Last week Fifa president Gianni Infantino announced record revenues in excess of $7.6bn (£6.3bn) – with football’s governing body also confirming plans for further expansion and growth.
But do big profits for the global game come at a big cost to the planet? And do they fit with Fifa’s statements on sustainability and emissions reductions?
Fifa’s expansion plans include:
Fifa’s claim that the Qatar World Cup was carbon neutral was considered by experts to be “misleading and dangerous”, and its plans for further expansion come in spite of the fact Fifa’s environmental strategy includes having signed up to the UN Sport for Climate Action Framework – with a target of net zero by 2040 and halving of emissions by 2030.
The majority of sport’s carbon footprint comes from fan travel. Last year Fifa estimated about one million supporters would travel to Qatar for the men’s World Cup – and more teams in 2026 will mean more fans, with the same applying to the expanded Club World Cup.
Wycombe Wanderers player David Wheeler, the Professional Footballer’s Association sustainability champion, described the 2026 World Cup logistics as a “nonsense” and a “money-making exercise”.
He also questioned the quality of the football in expanded tournaments such as the Club World Cup, comparing it to “junk food”.

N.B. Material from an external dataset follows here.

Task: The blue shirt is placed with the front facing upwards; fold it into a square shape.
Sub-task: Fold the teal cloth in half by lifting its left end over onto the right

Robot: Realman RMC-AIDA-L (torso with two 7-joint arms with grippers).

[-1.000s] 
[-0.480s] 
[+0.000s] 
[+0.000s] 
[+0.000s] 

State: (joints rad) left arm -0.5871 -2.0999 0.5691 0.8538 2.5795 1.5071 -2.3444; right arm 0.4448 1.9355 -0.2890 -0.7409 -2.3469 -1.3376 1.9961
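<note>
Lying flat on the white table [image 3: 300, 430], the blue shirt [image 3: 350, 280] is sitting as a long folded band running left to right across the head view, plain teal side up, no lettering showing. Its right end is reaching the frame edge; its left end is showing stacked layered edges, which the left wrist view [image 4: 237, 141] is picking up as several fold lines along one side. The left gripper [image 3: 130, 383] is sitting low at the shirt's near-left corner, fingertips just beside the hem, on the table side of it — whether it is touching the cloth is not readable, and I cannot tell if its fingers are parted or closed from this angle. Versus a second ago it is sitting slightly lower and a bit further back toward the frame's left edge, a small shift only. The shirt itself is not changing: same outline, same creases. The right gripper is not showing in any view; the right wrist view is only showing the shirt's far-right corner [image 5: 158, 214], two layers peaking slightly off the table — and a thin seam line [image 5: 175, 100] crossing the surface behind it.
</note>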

“We’re damaging the climate – the climate is sick and potentially terminally ill,” said Wheeler.
“We know how to reverse course, but instead we’re doing the very thing that’s making it sick and that’s what I think Fifa is suggesting to do”.
In the women’s game there are fewer travelling fans compared with the men’s, but the number is growing and Fifa has announced more than half a million ticket sales for this summer’s Women’s World Cup in Australia and New Zealand.
However, a newly created qualifying tournament – with 10 teams flying to New Zealand for 13 new games in the calendar to decide the final three places – has been called “unnecessary”.
Ireland and Reading defender Diane Caldwell, who will be at her country’s first Women’s World Cup, said: “I’m sure Fifa will say they’ve done it to help the women’s game grow. Of course we all want the game to grow, but it can be done in a sustainable way and not by flying 10 teams from different continents to New Zealand to compete. I think definitely it could have been avoided.
“They need to really re-evaluate what’s going to be their long-term ethos – is it going to be profit over planet? You can’t forget the power that football has – it’s the most followed sport in the world. If football cares about the climate crisis and actually demonstrates cutting emissions, can you imagine the impact that could have on billions of fans across the world?”
New Zealand and Hearts forward Katie Rood added: “The sooner we adapt and change the longer we can play and keep enjoying these tournaments. If we truly have our future at the heart of our decisions then we can’t keep talking about expansion and growth of these major tournaments.
“These are the pinnacle events – you want the best of the best. If you are continuously expanding you kind of lose the heart of what that was all about in the first place.
“What does the World Cup mean? Is it for them, for the athletes, for the fans or is it for the advertisers and for the profits?”
Dr Madeleine Orr, a sport ecologist based at Loughborough University, said she was “sceptical” of Fifa and said its growth plans were “completely contradictory to sustainability goals”. She added that football should start to consider “smaller venues, smaller scope and scale of tournaments”, meaning “fewer fans” to prioritise local supporters.
“We have this influential power that is not being tapped,” she added. “We have more air time, more media coverage because of sport, and to not use that platform to send a bigger message about sustainability is a missed goal.”
In a response to BBC Sport, Fifa said the new Women’s World Cup play-off tournament was a collective decision, and that it is “fully aware that climate change is one of the most pressing challenges of our time”, and that as an organisation it has “been making substantial efforts to tackle those impacts and, at the same time, to use opportunities to maximise the positive effects of its most iconic tournaments”.
“We remain committed to continuously improving our approaches,” it added.